[Stored records]

★ ★ ★ ★ ★ ★ ★

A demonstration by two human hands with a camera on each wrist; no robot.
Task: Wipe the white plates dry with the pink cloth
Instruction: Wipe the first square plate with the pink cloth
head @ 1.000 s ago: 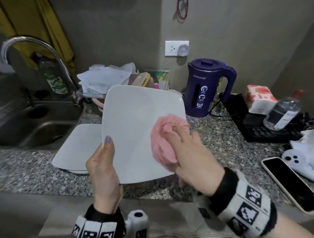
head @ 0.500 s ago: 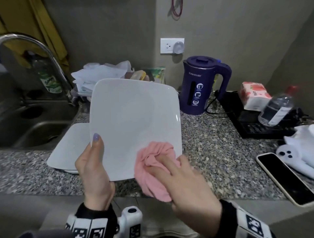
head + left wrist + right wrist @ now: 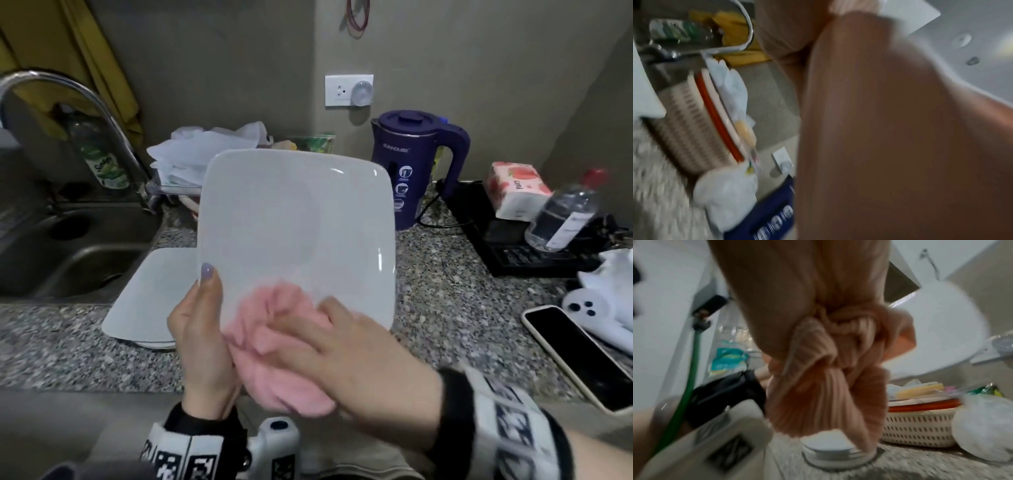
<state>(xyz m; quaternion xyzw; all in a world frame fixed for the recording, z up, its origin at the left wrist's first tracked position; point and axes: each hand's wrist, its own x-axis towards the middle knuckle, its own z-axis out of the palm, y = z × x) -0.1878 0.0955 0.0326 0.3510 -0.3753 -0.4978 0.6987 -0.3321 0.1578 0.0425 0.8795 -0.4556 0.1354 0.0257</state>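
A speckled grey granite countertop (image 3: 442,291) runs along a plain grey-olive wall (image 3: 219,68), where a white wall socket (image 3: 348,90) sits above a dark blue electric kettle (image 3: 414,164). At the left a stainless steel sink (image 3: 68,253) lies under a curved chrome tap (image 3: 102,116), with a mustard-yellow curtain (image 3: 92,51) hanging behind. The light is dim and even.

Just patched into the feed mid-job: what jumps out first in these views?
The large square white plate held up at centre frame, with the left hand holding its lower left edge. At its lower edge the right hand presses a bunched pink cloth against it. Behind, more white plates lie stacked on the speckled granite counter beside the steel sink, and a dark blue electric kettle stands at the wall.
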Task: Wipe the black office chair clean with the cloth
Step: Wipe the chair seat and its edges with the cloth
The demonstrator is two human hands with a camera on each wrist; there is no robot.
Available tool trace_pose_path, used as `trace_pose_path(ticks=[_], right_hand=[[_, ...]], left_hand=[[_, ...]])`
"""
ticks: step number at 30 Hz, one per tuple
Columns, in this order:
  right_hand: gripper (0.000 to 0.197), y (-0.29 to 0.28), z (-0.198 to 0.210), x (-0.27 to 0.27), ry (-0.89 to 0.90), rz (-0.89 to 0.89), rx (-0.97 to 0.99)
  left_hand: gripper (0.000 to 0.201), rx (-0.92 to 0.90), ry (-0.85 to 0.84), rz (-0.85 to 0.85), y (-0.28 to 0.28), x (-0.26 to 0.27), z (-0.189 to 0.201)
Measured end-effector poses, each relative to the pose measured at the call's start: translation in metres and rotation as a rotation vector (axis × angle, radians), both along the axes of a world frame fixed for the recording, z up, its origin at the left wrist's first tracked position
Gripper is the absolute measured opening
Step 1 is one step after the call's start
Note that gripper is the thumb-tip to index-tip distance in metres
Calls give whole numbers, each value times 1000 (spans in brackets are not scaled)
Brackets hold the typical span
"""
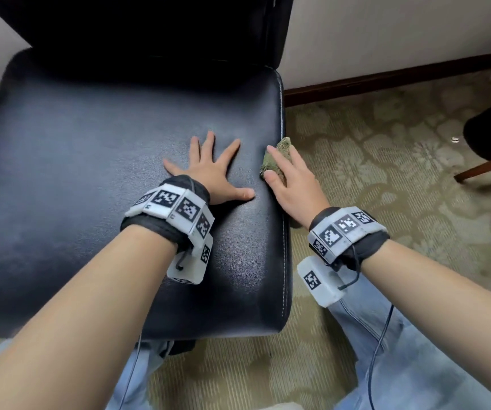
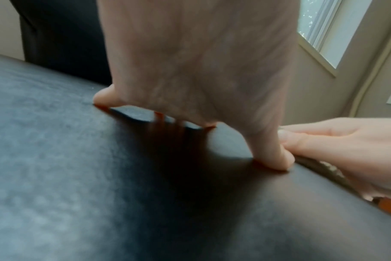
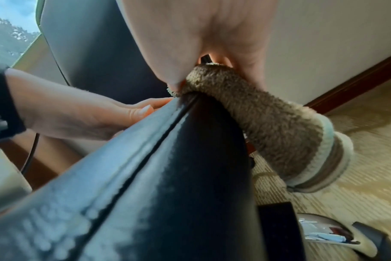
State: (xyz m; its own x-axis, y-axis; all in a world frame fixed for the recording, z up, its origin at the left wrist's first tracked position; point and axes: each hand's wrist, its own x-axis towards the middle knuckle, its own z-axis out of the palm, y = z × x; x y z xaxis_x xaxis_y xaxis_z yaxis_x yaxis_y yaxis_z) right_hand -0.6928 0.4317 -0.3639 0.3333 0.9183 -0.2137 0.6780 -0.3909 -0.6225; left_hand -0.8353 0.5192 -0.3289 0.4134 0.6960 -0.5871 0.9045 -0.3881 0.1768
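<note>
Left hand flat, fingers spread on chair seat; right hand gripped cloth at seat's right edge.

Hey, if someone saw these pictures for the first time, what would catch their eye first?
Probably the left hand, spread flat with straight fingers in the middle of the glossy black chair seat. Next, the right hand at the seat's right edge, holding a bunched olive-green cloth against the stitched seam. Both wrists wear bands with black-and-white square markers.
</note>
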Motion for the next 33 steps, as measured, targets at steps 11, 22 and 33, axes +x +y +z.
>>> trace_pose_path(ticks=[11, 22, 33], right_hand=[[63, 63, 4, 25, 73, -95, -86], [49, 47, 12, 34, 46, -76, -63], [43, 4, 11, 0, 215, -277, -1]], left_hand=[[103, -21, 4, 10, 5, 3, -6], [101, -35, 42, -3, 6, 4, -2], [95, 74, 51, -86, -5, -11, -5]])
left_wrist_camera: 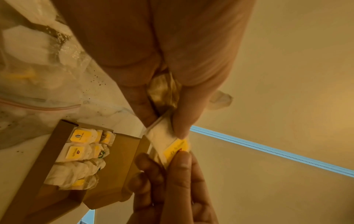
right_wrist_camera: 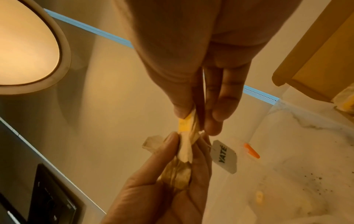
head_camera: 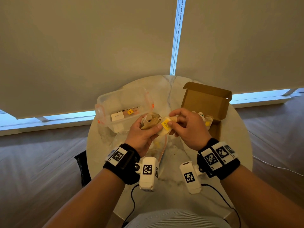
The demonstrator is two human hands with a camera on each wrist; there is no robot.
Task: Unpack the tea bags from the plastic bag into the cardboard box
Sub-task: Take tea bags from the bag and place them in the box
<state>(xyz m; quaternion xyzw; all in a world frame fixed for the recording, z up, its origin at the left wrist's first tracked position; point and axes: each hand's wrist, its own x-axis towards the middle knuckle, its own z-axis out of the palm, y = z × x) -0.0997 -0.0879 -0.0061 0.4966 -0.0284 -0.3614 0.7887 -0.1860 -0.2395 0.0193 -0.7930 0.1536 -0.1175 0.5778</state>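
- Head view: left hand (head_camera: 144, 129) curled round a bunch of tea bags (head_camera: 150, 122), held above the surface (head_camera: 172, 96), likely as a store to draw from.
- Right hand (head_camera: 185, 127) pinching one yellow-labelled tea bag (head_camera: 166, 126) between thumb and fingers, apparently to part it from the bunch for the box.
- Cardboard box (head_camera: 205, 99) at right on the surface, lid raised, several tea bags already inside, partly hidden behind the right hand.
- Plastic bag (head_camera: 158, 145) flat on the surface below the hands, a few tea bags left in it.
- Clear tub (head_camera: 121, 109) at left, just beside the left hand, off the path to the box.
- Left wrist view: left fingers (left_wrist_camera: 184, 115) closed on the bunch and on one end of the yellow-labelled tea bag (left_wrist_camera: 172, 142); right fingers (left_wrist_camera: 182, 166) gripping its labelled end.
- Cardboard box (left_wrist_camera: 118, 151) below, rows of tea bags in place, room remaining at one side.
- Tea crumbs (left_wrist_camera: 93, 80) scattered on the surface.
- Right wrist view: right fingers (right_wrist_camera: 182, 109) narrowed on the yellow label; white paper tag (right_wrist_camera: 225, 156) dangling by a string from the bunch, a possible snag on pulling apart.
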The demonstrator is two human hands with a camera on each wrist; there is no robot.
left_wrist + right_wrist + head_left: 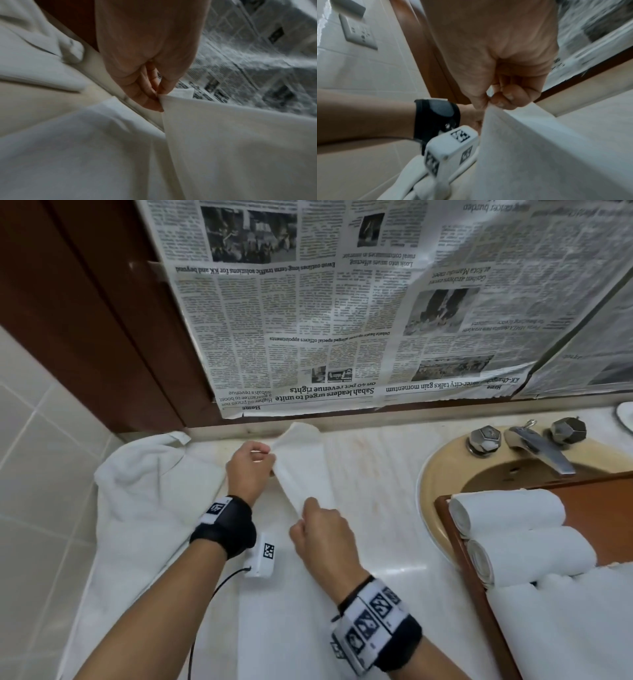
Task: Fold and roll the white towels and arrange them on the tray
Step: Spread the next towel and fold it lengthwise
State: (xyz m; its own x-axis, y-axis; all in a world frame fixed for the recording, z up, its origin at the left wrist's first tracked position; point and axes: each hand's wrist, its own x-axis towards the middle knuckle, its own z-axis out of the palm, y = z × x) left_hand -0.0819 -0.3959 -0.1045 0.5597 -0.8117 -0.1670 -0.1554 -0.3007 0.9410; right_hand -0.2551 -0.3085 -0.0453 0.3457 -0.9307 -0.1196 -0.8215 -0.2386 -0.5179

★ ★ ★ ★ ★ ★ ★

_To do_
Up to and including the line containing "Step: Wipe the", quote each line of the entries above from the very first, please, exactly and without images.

_Final answer_
A demonstration by two human hands with a camera on each wrist; no robot.
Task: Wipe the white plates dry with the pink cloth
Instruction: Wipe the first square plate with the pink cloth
head @ 1.000 s ago: 
head @ 0.500 s ago: 
head + left wrist + right wrist @ now: 
<state>(xyz m; quaternion xyzw; all in a world frame fixed for the recording, z up, its origin at the left wrist's first tracked position; point and axes: each hand's wrist, its own x-axis towards the middle knuckle, its own z-axis out of the palm, y = z × x) -0.1878 0.0955 0.0326 0.3510 -0.3753 -0.4978 0.6987 -0.3321 0.1578 0.0425 0.8795 -0.4556 0.1354 0.0257</state>
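A speckled grey granite countertop (image 3: 442,291) runs along a plain grey-olive wall (image 3: 219,68), where a white wall socket (image 3: 348,90) sits above a dark blue electric kettle (image 3: 414,164). At the left a stainless steel sink (image 3: 68,253) lies under a curved chrome tap (image 3: 102,116), with a mustard-yellow curtain (image 3: 92,51) hanging behind. The light is dim and even.

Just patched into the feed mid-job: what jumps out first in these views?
The large square white plate held up at centre frame, with the left hand holding its lower left edge. At its lower edge the right hand presses a bunched pink cloth against it. Behind, more white plates lie stacked on the speckled granite counter beside the steel sink, and a dark blue electric kettle stands at the wall.
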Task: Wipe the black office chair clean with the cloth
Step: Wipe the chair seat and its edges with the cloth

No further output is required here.